* _Data below_
- - - - -
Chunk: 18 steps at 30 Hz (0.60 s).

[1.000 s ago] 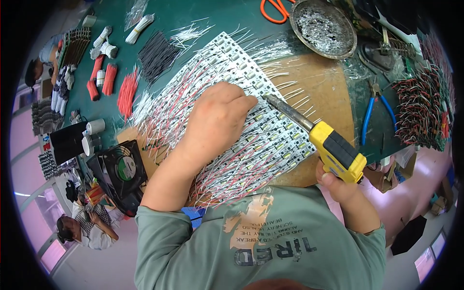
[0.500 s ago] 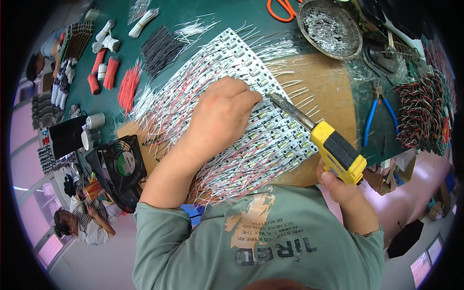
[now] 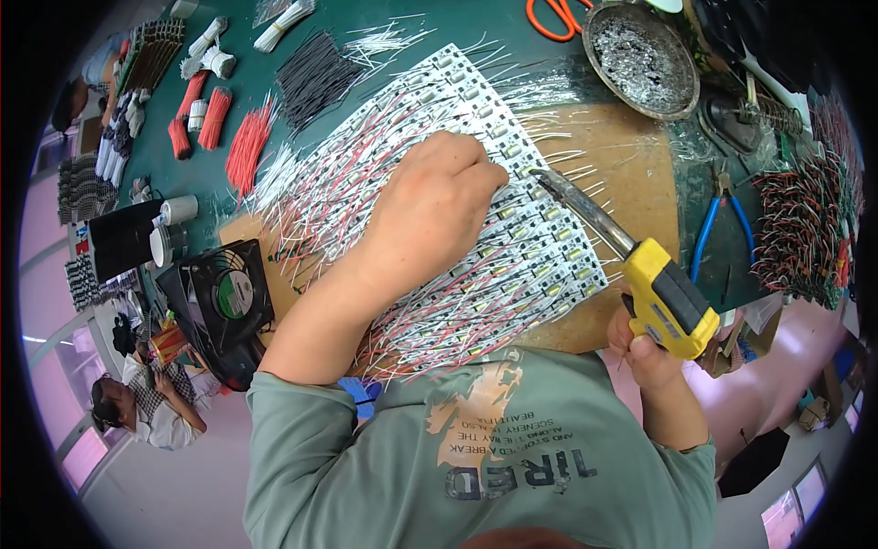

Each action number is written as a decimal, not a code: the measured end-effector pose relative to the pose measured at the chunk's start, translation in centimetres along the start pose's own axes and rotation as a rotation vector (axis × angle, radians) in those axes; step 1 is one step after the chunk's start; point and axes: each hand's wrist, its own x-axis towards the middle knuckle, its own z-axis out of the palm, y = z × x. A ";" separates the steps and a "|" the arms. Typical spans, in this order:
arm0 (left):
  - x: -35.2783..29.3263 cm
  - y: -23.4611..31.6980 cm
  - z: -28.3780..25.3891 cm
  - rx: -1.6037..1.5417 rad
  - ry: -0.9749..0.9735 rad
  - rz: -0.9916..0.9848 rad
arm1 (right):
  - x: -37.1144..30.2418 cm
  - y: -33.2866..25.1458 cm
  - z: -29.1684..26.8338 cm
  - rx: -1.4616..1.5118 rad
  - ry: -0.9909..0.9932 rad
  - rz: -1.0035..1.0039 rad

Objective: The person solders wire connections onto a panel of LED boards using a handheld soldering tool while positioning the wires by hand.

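A sheet of white circuit boards (image 3: 485,105) lies in front of me, crowded with small parts and thin red and white wires (image 3: 320,197). Over its middle, my left hand (image 3: 439,197) is closed, thumb and forefinger pinched close to the board; whatever they hold is hidden. My right hand (image 3: 645,349) is wrapped round a yellow and black soldering gun (image 3: 672,297). Its long metal tip slants up and left, ending at the boards just right of my left fingertips; contact cannot be told.
A brown board (image 3: 631,165) lies under the sheet. Beyond are a metal bowl of solder scraps (image 3: 640,64), orange-handled scissors (image 3: 556,18), blue-handled pliers (image 3: 718,220) and a wired bundle (image 3: 800,220). To the left are black wires (image 3: 315,80), red wires (image 3: 247,146) and a fan (image 3: 224,297). Another person (image 3: 151,403) sits lower left.
The whole view has shifted slightly. The soldering gun's body has swung a little to the right and toward me, its tip staying near my left fingertips. My left hand keeps its pinch over the boards.
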 end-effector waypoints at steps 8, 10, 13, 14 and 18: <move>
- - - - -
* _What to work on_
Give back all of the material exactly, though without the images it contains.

* _Answer space_
Chunk: 18 steps at 30 Hz (0.60 s).

[1.000 s ago] 
[0.500 s ago] 
[now] 

Each action number is written as a decimal, not a code: the measured end-effector pose relative to the pose measured at the chunk's start, translation in centimetres along the start pose's own axes and rotation as a rotation vector (axis × angle, radians) in those axes; step 1 is one step after the chunk's start; point and axes: each hand's wrist, its own x-axis towards the middle knuckle, its own z-axis out of the palm, y = z × x. A ";" separates the steps and a "|" the arms. Typical spans, in this order:
arm0 (left):
  - x: -35.2783..29.3263 cm
  - y: -23.4611..31.6980 cm
  - z: -28.3780..25.3891 cm
  - rx: -1.6037..1.5417 rad
  - ry: -0.9749..0.9735 rad
  - rz: -0.9916..0.9848 rad
arm1 (right):
  - x: -37.1144..30.2418 cm
  - y: -33.2866..25.1458 cm
  - z: -29.1684..26.8338 cm
  - rx: -1.4616..1.5118 rad
  - ry: -0.9909..0.9932 rad
  - rz: -1.0035..1.0039 rad

Objective: The person solders wire connections onto a panel of LED boards using a handheld soldering tool while positioning the wires by hand.

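A sheet of white circuit boards (image 3: 485,105) lies in front of me, crowded with small parts and thin red and white wires (image 3: 320,197). Over its middle, my left hand (image 3: 439,197) is closed, thumb and forefinger pinched close to the board; whatever they hold is hidden. My right hand (image 3: 645,349) is wrapped round a yellow and black soldering gun (image 3: 672,297). Its long metal tip slants up and left, ending at the boards just right of my left fingertips; contact cannot be told.
A brown board (image 3: 631,165) lies under the sheet. Beyond are a metal bowl of solder scraps (image 3: 640,64), orange-handled scissors (image 3: 556,18), blue-handled pliers (image 3: 718,220) and a wired bundle (image 3: 800,220). To the left are black wires (image 3: 315,80), red wires (image 3: 247,146) and a fan (image 3: 224,297). Another person (image 3: 151,403) sits lower left.
The whole view has shifted slightly. The soldering gun's body has swung a little to the right and toward me, its tip staying near my left fingertips. My left hand keeps its pinch over the boards.
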 end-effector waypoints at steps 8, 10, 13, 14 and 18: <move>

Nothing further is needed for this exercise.